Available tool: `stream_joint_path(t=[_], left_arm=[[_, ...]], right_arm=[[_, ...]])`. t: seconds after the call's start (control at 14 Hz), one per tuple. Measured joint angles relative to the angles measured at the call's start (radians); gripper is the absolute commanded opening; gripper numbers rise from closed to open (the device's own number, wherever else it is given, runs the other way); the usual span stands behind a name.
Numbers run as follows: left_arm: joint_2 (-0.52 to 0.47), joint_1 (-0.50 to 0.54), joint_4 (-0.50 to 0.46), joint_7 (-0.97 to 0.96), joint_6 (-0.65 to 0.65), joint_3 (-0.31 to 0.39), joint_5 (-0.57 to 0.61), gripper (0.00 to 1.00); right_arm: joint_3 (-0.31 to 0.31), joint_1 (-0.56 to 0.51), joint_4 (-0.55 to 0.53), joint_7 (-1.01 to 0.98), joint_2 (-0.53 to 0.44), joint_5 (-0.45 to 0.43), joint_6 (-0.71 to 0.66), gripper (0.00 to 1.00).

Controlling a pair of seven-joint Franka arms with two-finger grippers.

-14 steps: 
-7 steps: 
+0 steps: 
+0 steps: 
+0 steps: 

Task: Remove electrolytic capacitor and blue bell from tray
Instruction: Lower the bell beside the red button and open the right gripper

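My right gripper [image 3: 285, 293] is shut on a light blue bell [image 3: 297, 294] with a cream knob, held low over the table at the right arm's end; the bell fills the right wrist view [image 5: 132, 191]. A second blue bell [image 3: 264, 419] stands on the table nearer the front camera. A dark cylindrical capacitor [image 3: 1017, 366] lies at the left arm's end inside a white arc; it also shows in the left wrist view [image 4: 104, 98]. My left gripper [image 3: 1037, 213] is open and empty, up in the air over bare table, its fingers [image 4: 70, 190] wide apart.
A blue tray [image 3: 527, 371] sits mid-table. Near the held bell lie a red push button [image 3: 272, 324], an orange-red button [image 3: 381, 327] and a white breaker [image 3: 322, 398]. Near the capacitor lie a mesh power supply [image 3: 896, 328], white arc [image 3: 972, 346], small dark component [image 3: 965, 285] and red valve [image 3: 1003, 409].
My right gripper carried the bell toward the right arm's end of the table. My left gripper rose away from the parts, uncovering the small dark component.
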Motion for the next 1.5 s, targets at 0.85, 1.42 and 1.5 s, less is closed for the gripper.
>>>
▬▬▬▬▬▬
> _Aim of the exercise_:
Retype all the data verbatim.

> _Finished task_:
Available tool: `stream_joint_path(t=[_], left_arm=[[_, ...]], right_arm=[[_, ...]])`. t: seconds after the call's start (control at 14 Hz), one per tuple. Measured joint angles relative to the angles measured at the call's start (radians); gripper is the absolute commanded opening; gripper numbers rise from closed to open (the device's own number, wherever else it is given, runs the other way); the usual span stands behind a name.
Numbers run as follows: left_arm: joint_2 (-0.52 to 0.47), joint_1 (-0.50 to 0.54), joint_4 (-0.50 to 0.46), joint_7 (-0.97 to 0.96), joint_6 (-0.65 to 0.65), joint_3 (-0.31 to 0.39), joint_5 (-0.57 to 0.61), gripper (0.00 to 1.00); right_arm: joint_3 (-0.31 to 0.31), joint_1 (-0.56 to 0.51), joint_4 (-0.55 to 0.53), joint_7 (-1.01 to 0.98), joint_2 (-0.53 to 0.44), joint_5 (-0.45 to 0.43), joint_6 (-0.71 to 0.66), gripper (0.00 to 1.00).

Controlling a pair of seven-joint Franka arms with two-finger grippers.

-14 steps: 
-7 steps: 
+0 steps: 
+0 steps: 
+0 steps: 

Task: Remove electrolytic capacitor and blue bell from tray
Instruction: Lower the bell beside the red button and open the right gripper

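My right gripper [image 3: 285, 293] is shut on a light blue bell [image 3: 297, 294] with a cream knob, held low over the table at the right arm's end; the bell fills the right wrist view [image 5: 132, 191]. A second blue bell [image 3: 264, 419] stands on the table nearer the front camera. A dark cylindrical capacitor [image 3: 1017, 366] lies at the left arm's end inside a white arc; it also shows in the left wrist view [image 4: 104, 98]. My left gripper [image 3: 1037, 213] is open and empty, up in the air over bare table, its fingers [image 4: 70, 190] wide apart.
A blue tray [image 3: 527, 371] sits mid-table. Near the held bell lie a red push button [image 3: 272, 324], an orange-red button [image 3: 381, 327] and a white breaker [image 3: 322, 398]. Near the capacitor lie a mesh power supply [image 3: 896, 328], white arc [image 3: 972, 346], small dark component [image 3: 965, 285] and red valve [image 3: 1003, 409].
My right gripper carried the bell toward the right arm's end of the table. My left gripper rose away from the parts, uncovering the small dark component.
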Motion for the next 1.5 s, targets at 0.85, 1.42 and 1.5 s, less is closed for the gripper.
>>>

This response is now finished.